Problem requirements: Until you reach the line containing "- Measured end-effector", reproduce each line of the listing exactly, please, and include that line as well.

Dataset extract:
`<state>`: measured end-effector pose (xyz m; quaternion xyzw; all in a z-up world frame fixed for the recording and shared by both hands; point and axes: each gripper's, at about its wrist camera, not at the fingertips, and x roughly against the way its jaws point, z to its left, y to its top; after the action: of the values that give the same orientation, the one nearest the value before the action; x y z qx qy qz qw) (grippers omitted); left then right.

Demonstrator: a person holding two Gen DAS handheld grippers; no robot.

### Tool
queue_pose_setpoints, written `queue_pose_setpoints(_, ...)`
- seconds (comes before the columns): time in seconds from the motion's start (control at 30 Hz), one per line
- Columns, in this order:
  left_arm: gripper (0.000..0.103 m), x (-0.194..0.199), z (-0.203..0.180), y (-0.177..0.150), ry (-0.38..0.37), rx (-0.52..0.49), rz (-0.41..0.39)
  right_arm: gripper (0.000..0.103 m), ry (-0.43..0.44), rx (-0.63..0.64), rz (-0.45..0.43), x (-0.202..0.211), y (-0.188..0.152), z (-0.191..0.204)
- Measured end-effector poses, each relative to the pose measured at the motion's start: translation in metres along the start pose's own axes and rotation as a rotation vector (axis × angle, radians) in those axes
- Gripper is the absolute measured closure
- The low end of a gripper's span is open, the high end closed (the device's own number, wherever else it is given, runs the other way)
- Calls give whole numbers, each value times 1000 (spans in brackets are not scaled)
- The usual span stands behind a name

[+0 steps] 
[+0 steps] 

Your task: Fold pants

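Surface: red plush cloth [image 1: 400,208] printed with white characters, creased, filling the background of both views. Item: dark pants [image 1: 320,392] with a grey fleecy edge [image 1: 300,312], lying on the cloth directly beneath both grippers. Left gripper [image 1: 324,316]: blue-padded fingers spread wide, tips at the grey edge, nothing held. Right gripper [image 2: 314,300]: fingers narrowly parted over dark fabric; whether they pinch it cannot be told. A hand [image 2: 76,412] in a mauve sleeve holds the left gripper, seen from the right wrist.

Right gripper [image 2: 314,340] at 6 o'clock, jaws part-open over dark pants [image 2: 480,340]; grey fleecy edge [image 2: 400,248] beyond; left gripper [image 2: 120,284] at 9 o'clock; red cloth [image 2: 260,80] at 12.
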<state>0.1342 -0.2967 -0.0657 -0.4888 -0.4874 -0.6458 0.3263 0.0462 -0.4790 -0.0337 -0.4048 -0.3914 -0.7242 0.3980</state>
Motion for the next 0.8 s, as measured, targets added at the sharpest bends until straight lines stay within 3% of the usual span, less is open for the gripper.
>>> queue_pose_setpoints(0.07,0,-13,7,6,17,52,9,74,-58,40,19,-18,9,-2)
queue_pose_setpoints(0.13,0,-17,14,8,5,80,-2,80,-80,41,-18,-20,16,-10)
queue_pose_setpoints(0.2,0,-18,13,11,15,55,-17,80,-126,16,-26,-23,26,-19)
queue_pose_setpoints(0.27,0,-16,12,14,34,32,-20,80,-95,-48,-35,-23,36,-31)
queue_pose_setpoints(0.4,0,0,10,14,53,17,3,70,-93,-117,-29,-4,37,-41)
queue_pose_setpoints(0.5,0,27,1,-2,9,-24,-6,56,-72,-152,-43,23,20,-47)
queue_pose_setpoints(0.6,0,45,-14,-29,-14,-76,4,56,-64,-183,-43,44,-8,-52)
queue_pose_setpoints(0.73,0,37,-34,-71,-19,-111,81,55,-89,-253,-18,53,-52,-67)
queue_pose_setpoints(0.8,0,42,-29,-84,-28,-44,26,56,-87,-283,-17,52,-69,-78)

Output of the exercise:
`<state>`: measured end-effector pose (xyz m; quaternion xyzw; all in a z-up world frame fixed for the recording and shared by both hands; point and axes: each gripper's, at about its wrist camera, not at the fingertips, and x roughly against the way its jaws point, z to its left, y to its top; after the action: of the values that give the same orientation, the one nearest the value before the action; x y z qx qy qz qw) (grippers omitted); left then right.

Demonstrator: a person holding two Gen DAS handheld grippers; no robot.

### Tool
queue_pose_setpoints, written `queue_pose_setpoints(_, ...)`
- seconds (comes before the columns): time in seconds from the motion's start (control at 30 Hz), one per line
- Columns, in this order:
  left_arm: gripper (0.000..0.103 m), x (-0.194..0.199), z (-0.203..0.180), y (-0.177..0.150), ry (-0.38..0.37), rx (-0.52..0.49), rz (-0.41..0.39)
  right_arm: gripper (0.000..0.103 m), ry (-0.43..0.44), rx (-0.63..0.64), rz (-0.45..0.43), x (-0.202..0.211), y (-0.188..0.152), z (-0.191..0.204)
- Measured end-effector poses, each relative to the pose measured at the motion's start: translation in metres along the start pose's own axes and rotation as a rotation vector (axis × angle, radians) in those axes

Nothing else belongs in the answer.